What you need to do — Print the listing below word for word, but drop any pictures it contains.

-- Material provided follows --

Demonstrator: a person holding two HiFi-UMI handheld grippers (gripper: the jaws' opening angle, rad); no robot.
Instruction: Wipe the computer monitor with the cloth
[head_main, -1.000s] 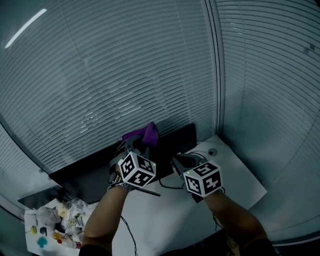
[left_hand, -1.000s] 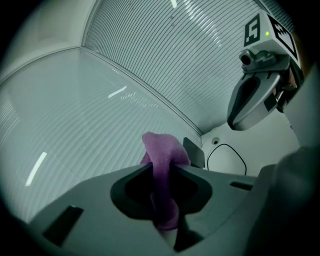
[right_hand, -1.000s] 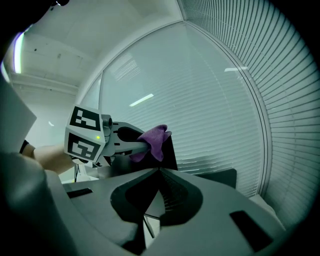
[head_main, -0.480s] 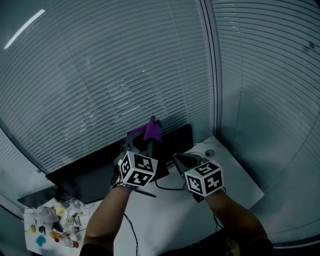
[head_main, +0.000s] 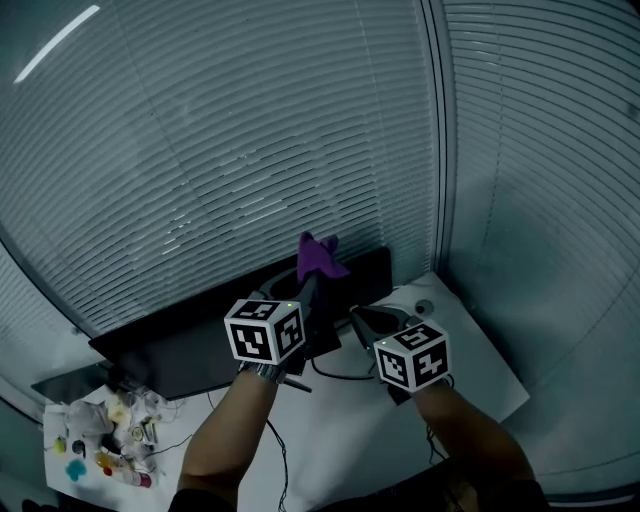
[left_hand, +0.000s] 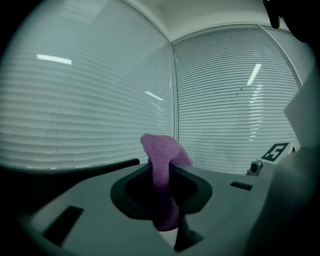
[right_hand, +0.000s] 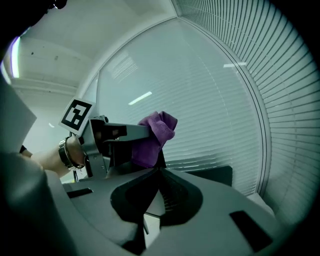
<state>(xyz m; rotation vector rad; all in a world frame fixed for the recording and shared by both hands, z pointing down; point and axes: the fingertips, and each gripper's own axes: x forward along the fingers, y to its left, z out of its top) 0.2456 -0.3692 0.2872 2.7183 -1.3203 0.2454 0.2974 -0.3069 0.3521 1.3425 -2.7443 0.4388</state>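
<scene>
1. Our left gripper (head_main: 312, 284) is clamped on the purple cloth (head_main: 319, 256) — the fabric runs down between the jaws and bunches out above their tips.
2. We see the cloth raised over the top edge of the black monitor (head_main: 180, 350), toward its right end; we cannot tell whether it touches the screen.
3. Our right gripper (right_hand: 159, 169) has its jaws brought together with nothing between them — it hangs just right of the left one, above the white desk (head_main: 480, 365).
4. Slatted blinds (head_main: 250, 150) fill the background behind the monitor, and a small clutter of bits (head_main: 105, 440) lies to the monitor's left.
</scene>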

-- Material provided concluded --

Solution below —
Demonstrator: a person holding two HiFi-UMI handheld grippers (gripper: the jaws' opening angle, rad); no robot.
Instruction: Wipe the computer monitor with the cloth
[head_main, -1.000s] 
[left_hand, -1.000s] 
[right_hand, -1.000s] 
[head_main, -0.480s] 
[head_main, +0.000s] 
[left_hand, +0.000s] 
[right_hand, +0.000s] 
<state>(xyz m; rotation vector rad; all in a world frame fixed for the recording and shared by both hands, z pointing down; point and axes: the fingertips, and each gripper's own axes: x forward along the fingers, y to its left, z out of its top) 0.2456 -0.3692 0.2872 2.7183 -1.3203 0.2454 0.2974 -0.3069 0.3521 1.3425 -2.7443 0.4388</state>
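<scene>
1. Our left gripper (head_main: 312, 284) is clamped on the purple cloth (head_main: 319, 256) — the fabric runs down between the jaws and bunches out above their tips.
2. We see the cloth raised over the top edge of the black monitor (head_main: 180, 350), toward its right end; we cannot tell whether it touches the screen.
3. Our right gripper (right_hand: 159, 169) has its jaws brought together with nothing between them — it hangs just right of the left one, above the white desk (head_main: 480, 365).
4. Slatted blinds (head_main: 250, 150) fill the background behind the monitor, and a small clutter of bits (head_main: 105, 440) lies to the monitor's left.
</scene>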

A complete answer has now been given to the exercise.